# Our 250rs Is Home!



## Cj45 (Jan 22, 2005)

At last! After losing beloved 21RS in a freak accident last summer, once again we have an Outback "out back". I can now look out the kitchen window and not do a double take because the camper is missing! We looked at a lot of units, but just kept coming back to the Outbacks. We love the layout and can't wait for it to stop snowing so that we can go camping. (We're told that we're getting 11 inches tonight--yippee.) I'm especially happy about the switch to a king size bed, as well as the U shaped dinette. With the kids getting older, and friends beginning to come along, it was getting to be a squeeze to get us all in at the table.

We had a No Fuss Flush and a Turbo Maxx installed at the shop. The bathroom fan came with a vent cover on it--a nice surprise. We need to "live" in it for awhile before deciding what other mods will be helpful. For now, we're waiting for the weather to clear so we can give it a good wax job before taking it out for the first time!

As always, the folks at Burlington RV Superstore in Burlington, WI were friendly, thorough, and professional. We bought our first camper from them as well, so we know from experience that their customer service is absolutely stellar.
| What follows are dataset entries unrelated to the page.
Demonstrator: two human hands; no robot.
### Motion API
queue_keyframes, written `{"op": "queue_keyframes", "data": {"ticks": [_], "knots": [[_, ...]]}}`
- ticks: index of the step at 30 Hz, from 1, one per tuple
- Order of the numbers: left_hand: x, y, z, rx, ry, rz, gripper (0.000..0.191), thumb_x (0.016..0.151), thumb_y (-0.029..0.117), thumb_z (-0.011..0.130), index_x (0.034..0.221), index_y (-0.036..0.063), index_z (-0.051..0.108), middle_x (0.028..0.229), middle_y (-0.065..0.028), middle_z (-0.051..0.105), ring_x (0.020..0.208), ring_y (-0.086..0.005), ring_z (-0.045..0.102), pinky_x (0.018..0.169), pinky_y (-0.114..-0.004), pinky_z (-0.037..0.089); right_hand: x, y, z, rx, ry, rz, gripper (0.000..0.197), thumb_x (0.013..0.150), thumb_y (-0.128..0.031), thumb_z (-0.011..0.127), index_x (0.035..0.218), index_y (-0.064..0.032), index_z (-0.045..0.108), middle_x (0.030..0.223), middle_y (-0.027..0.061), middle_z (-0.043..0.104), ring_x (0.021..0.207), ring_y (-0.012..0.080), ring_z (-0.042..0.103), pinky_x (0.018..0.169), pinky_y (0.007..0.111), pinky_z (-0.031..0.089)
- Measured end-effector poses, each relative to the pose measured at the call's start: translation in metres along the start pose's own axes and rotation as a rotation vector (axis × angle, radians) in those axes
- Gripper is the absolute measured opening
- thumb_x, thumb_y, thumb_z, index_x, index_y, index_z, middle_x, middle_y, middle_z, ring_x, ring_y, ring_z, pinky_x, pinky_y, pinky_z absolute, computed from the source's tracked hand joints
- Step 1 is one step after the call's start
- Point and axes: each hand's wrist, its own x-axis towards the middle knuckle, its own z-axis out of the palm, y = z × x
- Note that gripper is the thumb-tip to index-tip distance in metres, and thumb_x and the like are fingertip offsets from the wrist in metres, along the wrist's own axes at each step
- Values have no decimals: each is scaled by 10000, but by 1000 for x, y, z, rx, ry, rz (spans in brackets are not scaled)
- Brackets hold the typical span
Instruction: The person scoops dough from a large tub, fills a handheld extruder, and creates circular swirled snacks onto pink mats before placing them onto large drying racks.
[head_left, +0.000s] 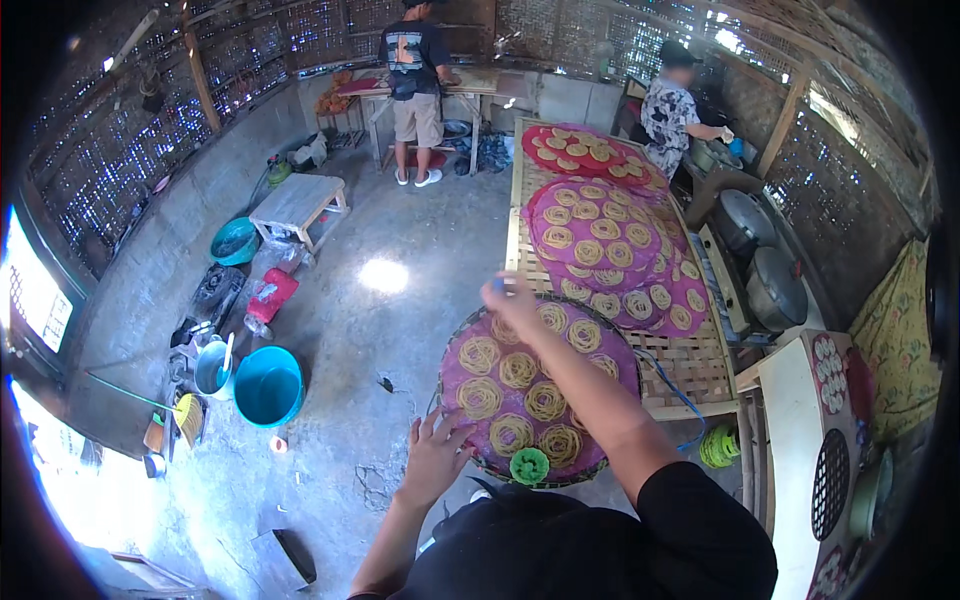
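Observation:
Before me, a round woven tray bears a purple perforated sheet with several coils of yellow noodles. My left hand is at the tray's near left rim, fingers spread, with nothing seen in it. My right hand is over the far left rim; a small blue thing shows at its fingers, which are blurred. A green scalloped plastic cup lies on the tray's near edge.
On the right, a long woven bamboo rack holds purple and red sheets of noodle coils. Lidded pots stand beyond it. Two people work at the back, one at a table. A teal bucket and a low wooden table are on the left.

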Motion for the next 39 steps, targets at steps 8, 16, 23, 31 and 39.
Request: {"op": "queue_keyframes", "data": {"ticks": [8, 16, 23, 31, 39], "knots": [[-8, -16, 8, -73, 16, -43, 261, 795, 256, 658, 1041, 169, 667, 1220, -52, 531, 1233, -311, 384, 1016, -531, 295, -164, -143, 17, -323, -619, 38, 452, 826, -185, 658, 1238, -78, 504, 1111, 123, 575, 1030, 223, 556, 910, 355, 431], [15, -16, -3, -118, -29, 23, 228, 780, 154, 662, 1005, 124, 678, 1144, -43, 579, 1142, -293, 446, 983, -428, 338, -270, -94, 33, -596, -508, -51, 528, 821, -155, 652, 1304, -115, 442, 1237, 151, 482, 1223, 285, 430, 994, 409, 373], [10, -23, 3, -142, -36, -13, 221, 761, 135, 672, 981, 131, 683, 1147, -20, 577, 1126, -316, 445, 976, -436, 338, -252, -118, -93, -58, 376, 215, 493, 792, -52, 657, 1243, -123, 471, 1183, 96, 522, 1103, 203, 518, 902, 359, 457], [11, -12, 6, -157, -27, 7, 265, 757, 126, 673, 1022, 127, 667, 1165, -35, 568, 1143, -331, 439, 982, -451, 342, -324, -32, -263, -1500, 743, 543, 668, 698, -187, 715, 1283, -109, 403, 1214, 215, 467, 1085, 403, 477, 899, 478, 399], [4, -13, 9, -178, -12, -13, 300, 755, 116, 675, 1054, 124, 654, 1202, -54, 555, 1202, -333, 422, 1005, -445, 344, -211, -29, -169, -1137, 296, -16, 198, 770, -162, 646, 948, -76, 639, 915, 135, 633, 899, 316, 589, 768, 429, 449]]}}
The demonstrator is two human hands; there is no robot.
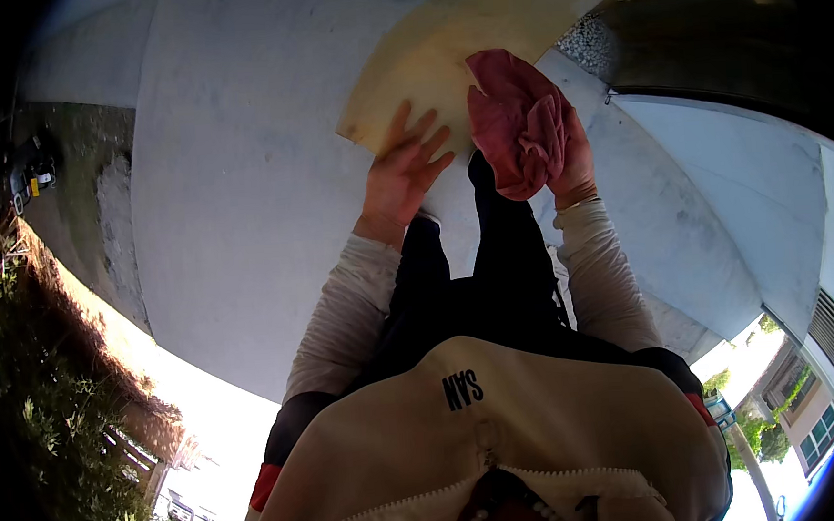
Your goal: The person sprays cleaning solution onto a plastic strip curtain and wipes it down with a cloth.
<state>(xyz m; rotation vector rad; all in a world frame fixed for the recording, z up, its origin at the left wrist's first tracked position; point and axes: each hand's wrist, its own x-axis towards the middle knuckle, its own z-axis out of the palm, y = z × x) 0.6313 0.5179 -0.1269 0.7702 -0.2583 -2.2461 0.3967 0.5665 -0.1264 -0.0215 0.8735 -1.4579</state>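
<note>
A crumpled dark-red cloth (524, 132) is bunched in my right hand (577, 161), which holds it out before me, above my right foot; my right fingers are mostly hidden behind the fabric. My left hand (404, 168) is to the left of the cloth and apart from it, fingers spread, holding nothing. Beyond both hands lies a tan sheet (405, 68) with a curved look and a corner at its near left; its material is not plain. My left fingertips overlap its near edge in the view, and I cannot tell whether they touch it.
Pale concrete paving (239, 164) spreads around my feet. White-grey gravel (588, 46) borders a dark surface at the upper right. A pale wall (739, 147) stands to the right. Shrubs (53, 397) and a brown strip of ground are on the far left.
</note>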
It was an easy choice to go back.

Now, on to planning the summer adventures!


----------



## rdvholtwood (Sep 18, 2008)

Congratulations - nice choice!!


----------



## AbbeysRoad (Dec 22, 2008)

Congrats.

We pick up our new 250RS at end of April. Probably just as anxious as you were. We picked the floor plan for similar reasons. We have also had the no-fuss-flush installed and the vent covers. Should be perfect to get us started.
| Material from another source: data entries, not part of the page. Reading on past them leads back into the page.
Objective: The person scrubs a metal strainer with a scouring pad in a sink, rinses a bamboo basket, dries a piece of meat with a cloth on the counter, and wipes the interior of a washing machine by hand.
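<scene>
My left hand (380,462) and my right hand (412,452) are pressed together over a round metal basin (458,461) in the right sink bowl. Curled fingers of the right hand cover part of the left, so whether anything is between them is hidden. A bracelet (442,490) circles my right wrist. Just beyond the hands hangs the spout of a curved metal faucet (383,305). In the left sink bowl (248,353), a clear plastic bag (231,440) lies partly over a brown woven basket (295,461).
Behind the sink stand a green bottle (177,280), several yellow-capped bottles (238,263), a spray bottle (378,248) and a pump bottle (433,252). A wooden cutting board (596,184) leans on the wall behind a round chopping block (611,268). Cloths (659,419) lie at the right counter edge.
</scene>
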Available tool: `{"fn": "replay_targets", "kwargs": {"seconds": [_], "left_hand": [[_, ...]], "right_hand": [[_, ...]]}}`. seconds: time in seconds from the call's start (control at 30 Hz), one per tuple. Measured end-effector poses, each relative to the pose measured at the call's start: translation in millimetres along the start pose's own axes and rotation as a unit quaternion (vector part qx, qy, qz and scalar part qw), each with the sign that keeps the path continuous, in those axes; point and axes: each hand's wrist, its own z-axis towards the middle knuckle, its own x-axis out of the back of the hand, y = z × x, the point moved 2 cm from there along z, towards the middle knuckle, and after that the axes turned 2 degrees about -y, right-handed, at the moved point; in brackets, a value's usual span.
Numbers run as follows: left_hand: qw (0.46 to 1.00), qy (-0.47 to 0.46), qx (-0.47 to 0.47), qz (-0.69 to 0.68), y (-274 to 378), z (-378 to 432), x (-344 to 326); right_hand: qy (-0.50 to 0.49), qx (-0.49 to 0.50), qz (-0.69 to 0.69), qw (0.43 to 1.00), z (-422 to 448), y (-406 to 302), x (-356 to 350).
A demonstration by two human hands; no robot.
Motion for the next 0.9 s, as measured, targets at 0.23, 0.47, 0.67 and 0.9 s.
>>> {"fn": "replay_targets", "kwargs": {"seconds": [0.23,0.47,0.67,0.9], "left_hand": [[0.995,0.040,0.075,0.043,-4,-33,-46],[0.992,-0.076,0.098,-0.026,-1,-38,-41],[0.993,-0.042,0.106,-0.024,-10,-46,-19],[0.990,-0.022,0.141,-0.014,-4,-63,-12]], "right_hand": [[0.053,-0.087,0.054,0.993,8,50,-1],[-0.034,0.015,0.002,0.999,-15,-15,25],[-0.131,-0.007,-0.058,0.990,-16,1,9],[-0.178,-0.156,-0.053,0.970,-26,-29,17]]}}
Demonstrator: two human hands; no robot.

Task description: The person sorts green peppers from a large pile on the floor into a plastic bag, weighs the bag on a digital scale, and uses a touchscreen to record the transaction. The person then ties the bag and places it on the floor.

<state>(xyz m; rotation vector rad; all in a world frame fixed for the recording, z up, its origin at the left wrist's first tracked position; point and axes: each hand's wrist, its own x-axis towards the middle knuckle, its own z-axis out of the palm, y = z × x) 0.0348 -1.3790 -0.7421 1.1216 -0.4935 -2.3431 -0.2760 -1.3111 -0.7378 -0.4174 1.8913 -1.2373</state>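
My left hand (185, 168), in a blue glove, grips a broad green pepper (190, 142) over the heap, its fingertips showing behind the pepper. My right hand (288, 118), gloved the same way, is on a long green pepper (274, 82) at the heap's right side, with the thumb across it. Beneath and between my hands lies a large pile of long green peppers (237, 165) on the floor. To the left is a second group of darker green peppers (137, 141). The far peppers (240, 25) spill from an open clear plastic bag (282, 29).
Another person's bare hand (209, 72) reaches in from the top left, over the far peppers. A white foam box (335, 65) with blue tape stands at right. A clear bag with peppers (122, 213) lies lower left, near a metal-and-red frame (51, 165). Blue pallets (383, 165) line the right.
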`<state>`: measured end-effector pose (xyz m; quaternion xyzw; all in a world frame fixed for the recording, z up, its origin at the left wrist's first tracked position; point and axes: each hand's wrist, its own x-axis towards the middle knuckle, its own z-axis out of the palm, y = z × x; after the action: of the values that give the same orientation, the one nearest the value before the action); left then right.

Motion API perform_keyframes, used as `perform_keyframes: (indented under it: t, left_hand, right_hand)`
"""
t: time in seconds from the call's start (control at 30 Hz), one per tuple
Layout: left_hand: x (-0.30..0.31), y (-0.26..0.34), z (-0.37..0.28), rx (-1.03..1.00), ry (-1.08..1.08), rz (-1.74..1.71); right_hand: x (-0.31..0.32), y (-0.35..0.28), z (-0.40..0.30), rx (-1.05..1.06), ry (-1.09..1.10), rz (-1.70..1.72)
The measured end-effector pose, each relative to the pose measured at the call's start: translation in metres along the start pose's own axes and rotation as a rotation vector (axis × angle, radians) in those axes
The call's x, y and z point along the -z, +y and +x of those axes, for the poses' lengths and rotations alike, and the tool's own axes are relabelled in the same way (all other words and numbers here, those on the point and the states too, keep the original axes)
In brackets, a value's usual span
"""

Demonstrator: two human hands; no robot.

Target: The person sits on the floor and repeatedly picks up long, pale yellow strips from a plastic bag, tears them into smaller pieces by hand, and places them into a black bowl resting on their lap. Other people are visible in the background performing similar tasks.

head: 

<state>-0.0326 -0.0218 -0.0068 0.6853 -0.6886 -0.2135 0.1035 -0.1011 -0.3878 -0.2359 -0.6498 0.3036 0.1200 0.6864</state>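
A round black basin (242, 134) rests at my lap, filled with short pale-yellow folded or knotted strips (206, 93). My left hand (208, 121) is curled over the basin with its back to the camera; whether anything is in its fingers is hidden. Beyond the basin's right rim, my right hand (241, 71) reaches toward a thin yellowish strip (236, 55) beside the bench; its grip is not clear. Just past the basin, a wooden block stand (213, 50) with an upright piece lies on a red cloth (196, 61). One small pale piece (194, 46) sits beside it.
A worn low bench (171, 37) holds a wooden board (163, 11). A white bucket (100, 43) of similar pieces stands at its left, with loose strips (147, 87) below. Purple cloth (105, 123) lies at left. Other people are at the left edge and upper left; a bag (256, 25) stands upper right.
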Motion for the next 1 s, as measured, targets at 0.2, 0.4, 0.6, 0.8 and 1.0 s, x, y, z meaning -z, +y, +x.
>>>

Too bad about the snow. We live in Southern Ontario. All were getting right now is rain.

Enjoy the new 250RS!!!

P.S. Keep us posted of any new mods you come up with.

Brad


----------



## 4xys (Mar 18, 2007)

Hope that you enjoy your New Outback, we certainly enjoy ours!
We too have had excellent service from Burlington RV. 
Hope to see you around WI sometime.


----------



## mswalt (Sep 14, 2004)

Congrats on your new Outback. Hope it thaws out soon so you can take advantage of it.

Mark


----------



## Cj45 (Jan 22, 2005)

Thanks! The robins are here already and boy are they _ticked_. My daughter heard them twittering Saturday and wondered what they were saying. LOL, *I* know what they were saying as they hopped around in the snow...and I'm sure not going to repeat it in public...
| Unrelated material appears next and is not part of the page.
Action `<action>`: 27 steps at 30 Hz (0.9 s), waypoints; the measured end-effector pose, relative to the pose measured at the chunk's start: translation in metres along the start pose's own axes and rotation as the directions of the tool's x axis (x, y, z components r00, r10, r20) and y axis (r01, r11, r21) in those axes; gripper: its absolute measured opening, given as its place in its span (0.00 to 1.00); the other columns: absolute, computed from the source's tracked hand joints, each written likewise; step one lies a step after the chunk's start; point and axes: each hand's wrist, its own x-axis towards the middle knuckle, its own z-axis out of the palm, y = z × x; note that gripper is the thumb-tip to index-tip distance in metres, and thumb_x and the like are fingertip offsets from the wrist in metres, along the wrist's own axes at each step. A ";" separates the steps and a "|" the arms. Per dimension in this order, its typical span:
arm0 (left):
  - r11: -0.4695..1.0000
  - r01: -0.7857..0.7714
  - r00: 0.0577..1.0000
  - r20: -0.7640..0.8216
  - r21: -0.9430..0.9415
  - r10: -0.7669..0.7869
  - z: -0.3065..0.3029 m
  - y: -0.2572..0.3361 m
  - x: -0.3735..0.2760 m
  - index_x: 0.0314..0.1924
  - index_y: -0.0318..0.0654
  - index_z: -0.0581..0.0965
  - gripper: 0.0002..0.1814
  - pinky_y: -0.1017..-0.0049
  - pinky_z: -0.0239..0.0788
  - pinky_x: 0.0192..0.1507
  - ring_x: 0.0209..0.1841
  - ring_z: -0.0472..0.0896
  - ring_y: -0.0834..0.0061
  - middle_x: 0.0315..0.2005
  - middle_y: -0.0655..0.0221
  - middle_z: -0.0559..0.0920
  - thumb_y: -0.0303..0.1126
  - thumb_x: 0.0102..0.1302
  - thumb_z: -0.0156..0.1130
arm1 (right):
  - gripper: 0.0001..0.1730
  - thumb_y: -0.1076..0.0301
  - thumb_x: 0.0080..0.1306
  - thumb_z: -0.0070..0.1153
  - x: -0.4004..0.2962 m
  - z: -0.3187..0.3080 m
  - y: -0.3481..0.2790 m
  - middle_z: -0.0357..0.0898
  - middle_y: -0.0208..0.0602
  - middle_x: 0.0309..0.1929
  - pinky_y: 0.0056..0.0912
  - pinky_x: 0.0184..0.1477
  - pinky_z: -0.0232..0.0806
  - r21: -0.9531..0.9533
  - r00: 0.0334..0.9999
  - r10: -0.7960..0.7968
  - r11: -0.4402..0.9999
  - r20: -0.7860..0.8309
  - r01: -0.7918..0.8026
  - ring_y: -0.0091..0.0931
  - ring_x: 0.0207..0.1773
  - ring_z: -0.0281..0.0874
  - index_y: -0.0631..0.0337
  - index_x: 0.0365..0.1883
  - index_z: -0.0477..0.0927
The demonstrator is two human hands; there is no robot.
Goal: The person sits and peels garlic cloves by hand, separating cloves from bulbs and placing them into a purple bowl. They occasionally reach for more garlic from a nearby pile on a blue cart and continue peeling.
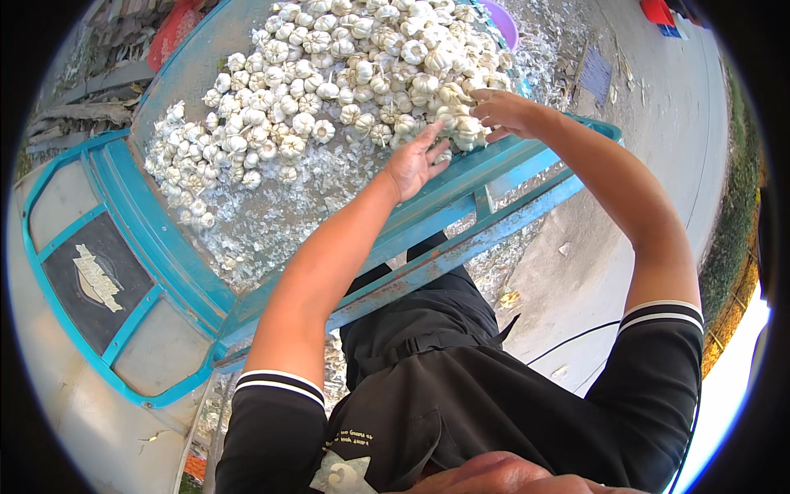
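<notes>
Many white garlic bulbs [290, 117] lie heaped on the bed of a blue metal cart. My left hand [418, 162] is at the heap's near edge, beside the cart's side rail, its fingers spread and pointing at the bulbs. My right hand [503, 114] reaches in from the right, fingers apart and bent against a cluster of garlic bulbs [463, 123] that lies between the two hands. Neither hand is closed round a bulb. Loose papery garlic skins [271, 210] cover the bed in front of the heap.
The blue side rail [457, 179] runs between my body and the bed. At the left stands a blue metal frame [68, 213] with a dark panel. A purple basin [501, 25] is beyond the heap, a red mesh sack [174, 34] at upper left, a red container [658, 11] at upper right.
</notes>
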 end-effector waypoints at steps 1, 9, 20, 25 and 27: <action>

Ah, well, spring will be all the sweeter when it finally gets here for real.

Thanks for all the good wishes, everyone. Sure feels good to be able to plan trips again.

Cj


----------



## Oregon_Camper (Sep 13, 2004)

Glad to hear you are still Outback owners.....

Would love to see some pictures of your snow/Outback.


----------



## Collinsfam_WY (Nov 9, 2006)

Congrats on the new 250RS







Sure am glad to hear that you have a new camper after that accident. I am sure that many happy travels are ahead of you all!

-CC


----------



## blackhills6 (Mar 2, 2009)

Congratulations on your new Outback! We keep having one snow storm after another this spring here in Wyoming, so I feel your pain!


----------



## WIOutbacker (Feb 12, 2006)

Congratulations on getting your trailer home. I think the snow missed my side of the state....


----------



## Cj45 (Jan 22, 2005)

WIOutbacker said:


> Congratulations on getting your trailer home. I think the snow missed my side of the state....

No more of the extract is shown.